**Work task:** Select the lines of the records containing the word "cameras" and list them.
[Task material Boundary: Start]
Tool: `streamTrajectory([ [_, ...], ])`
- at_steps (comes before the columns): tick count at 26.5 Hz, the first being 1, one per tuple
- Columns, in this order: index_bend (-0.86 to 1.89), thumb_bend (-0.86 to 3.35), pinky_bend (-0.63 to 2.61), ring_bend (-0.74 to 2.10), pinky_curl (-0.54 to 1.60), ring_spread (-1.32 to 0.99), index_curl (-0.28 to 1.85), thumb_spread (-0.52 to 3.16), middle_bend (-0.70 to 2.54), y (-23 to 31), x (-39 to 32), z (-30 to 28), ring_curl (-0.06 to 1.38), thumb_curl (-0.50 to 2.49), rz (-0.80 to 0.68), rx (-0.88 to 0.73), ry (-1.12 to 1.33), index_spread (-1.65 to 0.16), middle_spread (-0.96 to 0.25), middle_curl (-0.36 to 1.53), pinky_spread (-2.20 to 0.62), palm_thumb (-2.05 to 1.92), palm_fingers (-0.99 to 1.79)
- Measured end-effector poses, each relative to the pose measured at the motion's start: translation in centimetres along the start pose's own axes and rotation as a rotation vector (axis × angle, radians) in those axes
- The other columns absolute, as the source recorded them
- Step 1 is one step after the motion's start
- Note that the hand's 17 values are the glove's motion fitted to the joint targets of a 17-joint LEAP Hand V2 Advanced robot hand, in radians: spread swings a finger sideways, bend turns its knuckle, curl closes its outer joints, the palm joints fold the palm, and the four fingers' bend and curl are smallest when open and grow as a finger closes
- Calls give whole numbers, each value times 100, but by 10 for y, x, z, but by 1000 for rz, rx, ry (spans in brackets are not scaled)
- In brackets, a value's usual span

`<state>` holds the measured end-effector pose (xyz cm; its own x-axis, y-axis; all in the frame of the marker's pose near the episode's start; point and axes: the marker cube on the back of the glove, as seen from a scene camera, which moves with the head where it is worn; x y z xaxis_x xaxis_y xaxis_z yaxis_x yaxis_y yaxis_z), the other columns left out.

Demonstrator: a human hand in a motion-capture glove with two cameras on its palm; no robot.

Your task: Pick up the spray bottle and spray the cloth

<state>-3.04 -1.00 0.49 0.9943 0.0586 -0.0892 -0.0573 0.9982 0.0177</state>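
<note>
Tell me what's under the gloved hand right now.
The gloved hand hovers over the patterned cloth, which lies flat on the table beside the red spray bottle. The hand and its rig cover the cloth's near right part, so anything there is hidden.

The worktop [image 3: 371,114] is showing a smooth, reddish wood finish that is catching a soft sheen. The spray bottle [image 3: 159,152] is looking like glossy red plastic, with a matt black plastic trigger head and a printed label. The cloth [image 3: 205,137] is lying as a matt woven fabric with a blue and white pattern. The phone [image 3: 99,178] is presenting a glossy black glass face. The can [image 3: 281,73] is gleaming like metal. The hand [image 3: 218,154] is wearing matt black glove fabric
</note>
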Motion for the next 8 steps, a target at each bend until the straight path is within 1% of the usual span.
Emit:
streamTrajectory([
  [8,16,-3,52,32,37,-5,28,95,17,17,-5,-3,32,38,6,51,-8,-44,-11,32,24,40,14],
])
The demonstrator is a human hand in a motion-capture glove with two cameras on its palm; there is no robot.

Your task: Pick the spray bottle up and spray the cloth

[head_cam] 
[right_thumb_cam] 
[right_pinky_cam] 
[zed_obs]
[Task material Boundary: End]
**Output of the task:**
Demonstrator: a human hand in a motion-capture glove with two cameras on its palm; no robot.
The demonstrator is a human hand in a motion-capture glove with two cameras on its palm; there is no robot.

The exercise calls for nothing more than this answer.